The NASA objective of expanding the human experience into the far reaches of space requires regenerable life support systems. This proposal addresses the fabrication of structured (monolithic), carbon-based trace-contaminant (TC) sorbents for the space suit used in Extravehicular Activities (EVAs). The proposed innovations are: (1) the use of thin-walled, structured carbon TC sorbents fabricated using three-dimensional (3D) printing; and (2) the patented low-temperature oxidation step used for the treatment of carbons derived from polymers compatible with 3D printing. The overall objective is to develop a trace-contaminant removal system that is rapidly vacuum-regenerable and that possesses substantial weight, size, and power-requirement advantages with respect to the current state of the art.
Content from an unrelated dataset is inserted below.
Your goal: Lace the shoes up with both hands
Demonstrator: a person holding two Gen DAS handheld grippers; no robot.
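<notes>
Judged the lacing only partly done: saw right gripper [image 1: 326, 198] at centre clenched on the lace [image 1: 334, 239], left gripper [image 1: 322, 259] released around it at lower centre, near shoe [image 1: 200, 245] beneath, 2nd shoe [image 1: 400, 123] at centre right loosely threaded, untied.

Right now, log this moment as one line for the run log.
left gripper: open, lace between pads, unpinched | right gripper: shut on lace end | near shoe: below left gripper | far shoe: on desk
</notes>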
The Phase 1 project successfully demonstrated 3D-printing of polymer precursors, along with carbonization and activation to produce monoliths with excellent shape, dimensional and ammonia adsorption/desorption properties. The Phase 2 objectives are: (1) to optimize sorbent properties and performance; (2) to design, construct, test, and deliver two full-scale TC sorbent prototypes; to provide guidelines for their integration with the PLSS. This work will be accomplished in six tasks: (1) Sorbent Development and Optimization; (2) Subscale Sorbent Testing at UTC Aerospace Systems; (3) Prototype Design; (4) Prototype Construction; (5) Prototype Testing; and (6) System Evaluation.
The main application of the proposed technology would be in spacecraft life-support systems, mainly in extravehicular activities (space suit), but after modifications also in cabin-air revitalization.
The developed technology may find applications in air-revitalization on board US Navy submarines, in commercial and military aircraft, in the future air-conditioning systems for green buildings, and in advanced scuba-diving systems.